## Work instruction
Filter the listing below, keeping every line that holds "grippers".

## Provided data
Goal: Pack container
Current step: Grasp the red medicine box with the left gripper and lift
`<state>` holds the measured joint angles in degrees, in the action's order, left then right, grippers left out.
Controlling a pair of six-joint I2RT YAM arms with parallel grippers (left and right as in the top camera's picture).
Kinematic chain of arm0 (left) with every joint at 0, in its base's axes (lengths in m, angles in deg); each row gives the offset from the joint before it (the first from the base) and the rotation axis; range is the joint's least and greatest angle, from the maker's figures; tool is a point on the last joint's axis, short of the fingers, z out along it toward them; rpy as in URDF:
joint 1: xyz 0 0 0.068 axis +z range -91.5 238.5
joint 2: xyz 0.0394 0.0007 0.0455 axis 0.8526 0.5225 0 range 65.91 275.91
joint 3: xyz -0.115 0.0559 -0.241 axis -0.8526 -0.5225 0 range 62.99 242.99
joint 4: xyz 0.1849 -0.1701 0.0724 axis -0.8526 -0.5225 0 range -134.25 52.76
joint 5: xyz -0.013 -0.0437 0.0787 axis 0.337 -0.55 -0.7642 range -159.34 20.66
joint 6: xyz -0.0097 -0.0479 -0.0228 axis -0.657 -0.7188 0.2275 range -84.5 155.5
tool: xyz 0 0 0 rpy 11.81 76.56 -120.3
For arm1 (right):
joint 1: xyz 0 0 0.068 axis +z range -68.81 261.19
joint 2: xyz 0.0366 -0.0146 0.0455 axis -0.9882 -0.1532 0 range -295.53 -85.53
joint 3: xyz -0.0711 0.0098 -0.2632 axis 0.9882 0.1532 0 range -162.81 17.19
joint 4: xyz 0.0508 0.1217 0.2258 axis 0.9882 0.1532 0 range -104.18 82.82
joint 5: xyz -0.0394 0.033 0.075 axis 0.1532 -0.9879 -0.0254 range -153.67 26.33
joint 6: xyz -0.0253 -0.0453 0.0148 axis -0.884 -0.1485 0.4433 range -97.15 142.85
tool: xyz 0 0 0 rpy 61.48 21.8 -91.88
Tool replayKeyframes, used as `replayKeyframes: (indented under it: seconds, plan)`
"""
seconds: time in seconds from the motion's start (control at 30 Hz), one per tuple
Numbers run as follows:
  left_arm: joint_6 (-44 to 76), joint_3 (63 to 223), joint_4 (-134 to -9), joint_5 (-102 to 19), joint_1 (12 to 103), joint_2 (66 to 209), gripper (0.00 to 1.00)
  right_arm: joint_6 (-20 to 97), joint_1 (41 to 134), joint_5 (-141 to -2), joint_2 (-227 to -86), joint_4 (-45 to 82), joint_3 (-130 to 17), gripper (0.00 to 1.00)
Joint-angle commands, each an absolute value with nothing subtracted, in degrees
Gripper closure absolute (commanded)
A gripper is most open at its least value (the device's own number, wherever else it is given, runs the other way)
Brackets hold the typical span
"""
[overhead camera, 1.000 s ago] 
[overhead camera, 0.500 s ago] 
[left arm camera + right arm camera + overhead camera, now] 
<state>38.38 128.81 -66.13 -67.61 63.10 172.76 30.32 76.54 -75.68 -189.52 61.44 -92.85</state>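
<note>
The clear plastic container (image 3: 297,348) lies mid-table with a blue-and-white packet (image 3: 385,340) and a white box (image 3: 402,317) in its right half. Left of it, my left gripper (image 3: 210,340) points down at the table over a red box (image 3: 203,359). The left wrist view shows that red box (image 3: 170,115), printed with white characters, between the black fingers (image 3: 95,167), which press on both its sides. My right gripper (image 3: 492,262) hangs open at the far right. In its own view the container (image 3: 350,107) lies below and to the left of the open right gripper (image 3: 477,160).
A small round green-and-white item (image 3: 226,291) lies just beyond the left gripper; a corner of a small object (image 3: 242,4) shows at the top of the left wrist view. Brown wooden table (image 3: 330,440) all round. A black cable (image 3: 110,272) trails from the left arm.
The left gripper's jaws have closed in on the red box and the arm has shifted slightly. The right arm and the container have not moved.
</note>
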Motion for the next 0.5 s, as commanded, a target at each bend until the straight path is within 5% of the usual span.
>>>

## Written solution
`<state>` holds the measured joint angles in degrees, in the action's order, left then right, grippers left out.
Controlling a pair of six-joint I2RT YAM arms with parallel grippers (left and right as in the top camera's picture).

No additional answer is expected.